Psychiatric and Mental Health nurses typically work as advanced practice Clinical Nurse Specialists (CNSs) or Nurse Practitioners in psychiatric hospitals, outpatient mental health clinics, psychiatric home care, outpatient mental health clinics, emergency psychiatric services, and substance abuse treatment facilities. Both the CNS and nurse practitioner are responsible for evaluating, assessing and diagnosing the mental health and state of patients, and identifying psychiatric disorders. They also provide psychotherapy to individual patients and their families.

Within the role of psychiatric and mental health nurse, clinical nurse specialists usually focus on supporting the over nursing and direct patient care process by providing education, training and leadership to other mental health nurses and support staff. They also focus on program development and quality improvement. In contrast, the nurse practitioner is responsible for identifying psychiatric disorders and prescribing the appropriate treatment to individual patients.

Psychiatric & Mental Health Clinical Nurses can become certified as an ANCC Adult Psychiatric-Mental Health Clinical Nurse Specialist (PMHCNS-BC). In order to do so, candidates must earn a master’s, post-graduate or doctoral degree from a college that provides a psychiatric-mental health clinical nurse specialist program accredited by the National League for Nursing Accrediting Commission (NLNAC) or Commission on Collegiate Nursing Education (CCNE). They must also be a licensed registered nurse and complete 500 hours of supervised clinical work in the capacity of a psychiatric/mental health clinical nurse.

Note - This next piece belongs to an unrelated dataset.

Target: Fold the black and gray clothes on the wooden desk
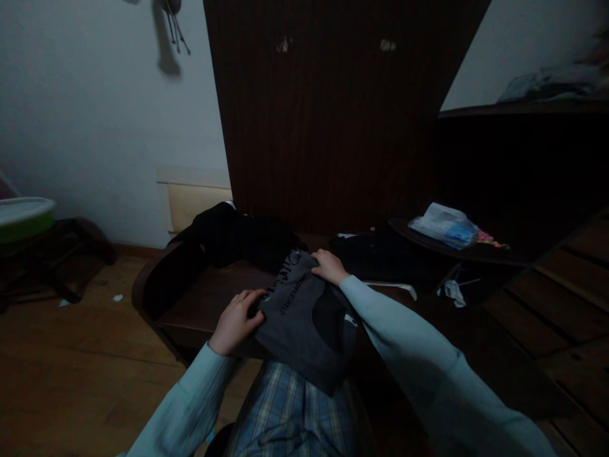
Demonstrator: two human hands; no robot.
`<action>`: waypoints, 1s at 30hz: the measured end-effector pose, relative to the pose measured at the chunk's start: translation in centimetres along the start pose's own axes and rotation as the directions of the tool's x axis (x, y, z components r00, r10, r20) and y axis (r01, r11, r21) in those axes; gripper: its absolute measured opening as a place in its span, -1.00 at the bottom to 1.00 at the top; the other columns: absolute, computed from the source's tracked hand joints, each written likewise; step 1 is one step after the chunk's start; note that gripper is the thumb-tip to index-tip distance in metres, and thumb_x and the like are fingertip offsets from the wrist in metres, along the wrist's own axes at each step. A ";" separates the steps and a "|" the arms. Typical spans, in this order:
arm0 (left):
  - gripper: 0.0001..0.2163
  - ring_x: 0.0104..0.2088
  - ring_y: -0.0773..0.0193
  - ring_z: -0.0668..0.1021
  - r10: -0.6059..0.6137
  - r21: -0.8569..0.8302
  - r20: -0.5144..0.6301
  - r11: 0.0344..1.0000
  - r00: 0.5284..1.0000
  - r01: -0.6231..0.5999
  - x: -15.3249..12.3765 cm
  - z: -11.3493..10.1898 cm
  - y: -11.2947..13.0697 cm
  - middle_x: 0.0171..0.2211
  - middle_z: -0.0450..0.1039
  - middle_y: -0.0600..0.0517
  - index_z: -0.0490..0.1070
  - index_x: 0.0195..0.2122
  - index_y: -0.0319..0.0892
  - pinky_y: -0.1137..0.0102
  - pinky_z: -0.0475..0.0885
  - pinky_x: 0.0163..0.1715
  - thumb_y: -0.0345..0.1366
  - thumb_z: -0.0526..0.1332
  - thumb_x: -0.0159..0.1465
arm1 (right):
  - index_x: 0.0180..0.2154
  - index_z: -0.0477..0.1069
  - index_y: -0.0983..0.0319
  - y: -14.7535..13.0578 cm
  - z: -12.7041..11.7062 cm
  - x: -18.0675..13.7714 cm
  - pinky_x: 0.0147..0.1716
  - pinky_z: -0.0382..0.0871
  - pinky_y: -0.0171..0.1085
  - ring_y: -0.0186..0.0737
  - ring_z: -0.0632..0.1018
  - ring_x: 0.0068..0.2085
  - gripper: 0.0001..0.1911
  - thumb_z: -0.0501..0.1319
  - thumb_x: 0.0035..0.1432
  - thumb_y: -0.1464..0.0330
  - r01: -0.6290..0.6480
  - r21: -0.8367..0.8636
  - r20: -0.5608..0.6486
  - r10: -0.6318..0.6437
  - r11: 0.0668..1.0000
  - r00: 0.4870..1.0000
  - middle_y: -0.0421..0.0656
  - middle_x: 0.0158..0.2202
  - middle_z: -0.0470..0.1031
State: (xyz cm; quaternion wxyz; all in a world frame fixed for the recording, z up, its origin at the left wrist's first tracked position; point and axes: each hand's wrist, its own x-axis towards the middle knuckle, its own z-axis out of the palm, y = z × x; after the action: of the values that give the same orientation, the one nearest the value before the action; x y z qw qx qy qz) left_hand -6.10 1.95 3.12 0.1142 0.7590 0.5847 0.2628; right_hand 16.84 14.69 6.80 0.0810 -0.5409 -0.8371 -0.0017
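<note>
A dark grey T-shirt with black lettering lies partly folded in front of me, its neckline and a small white label facing my lap. My left hand holds its left edge, the thumb apart from the fingers. At the far right edge, my right hand has its fingers curled onto the cloth. The shirt spans from the dark wooden bench to the blue plaid cloth over my lap.
Black clothing is heaped at the back of the bench, and another dark folded garment lies to the right. A plastic packet sits on a rounded shelf. A green-and-white tub stands on a low stool at far left.
</note>
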 end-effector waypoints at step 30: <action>-0.72 -0.11 0.25 0.42 0.491 -0.053 -0.022 0.869 0.871 -0.491 -2.1 2.8 7.8 -0.18 0.43 -0.01 0.32 -0.13 -0.14 0.34 0.30 -0.05 -0.44 -0.03 0.16 | -0.18 0.36 0.18 -0.5 -1.9 -10.4 -0.15 0.32 -0.28 -0.28 0.47 -0.16 -0.71 -0.02 0.10 0.49 0.343 0.390 -0.314 -0.227 0.854 0.922 -0.17 -0.22 0.47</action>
State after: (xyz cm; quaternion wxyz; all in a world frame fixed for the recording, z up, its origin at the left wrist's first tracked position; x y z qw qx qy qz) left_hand 1.51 -1.93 3.94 0.0627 0.8780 0.3654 0.3028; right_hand 20.80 4.92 7.26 0.3068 -0.3726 -0.8696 0.1042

Graduate programs in psychiatric and mental health clinical nursing typically include three major areas of study:

  • Advanced physical/health assessment
  • Advanced pharmacology
  • Advanced pathophysiology

Additional coursework may focus on helping nursing students develop the skills and knowledge necessary to provide both biological and psychotherapeutic interventions for patients in diverse settings who suffer from psychological and mental disorders. Finally, students must complete faculty-supervised clinical training which includes a minimum of 2 psychotherapeutic treatment modalities before they can graduate.

Students who complete an accredited Psychiatric-Mental Health Clinical Nurse Specialist program can then sit for the American Nurses Credentialing Center (ANCC) administered certification examination which will enable them to become a Child/Adolescent Psychiatric & Mental Health Clinical Nurse Specialist or Adult Psychiatric and Mental Health Clinical Nurse Specialist.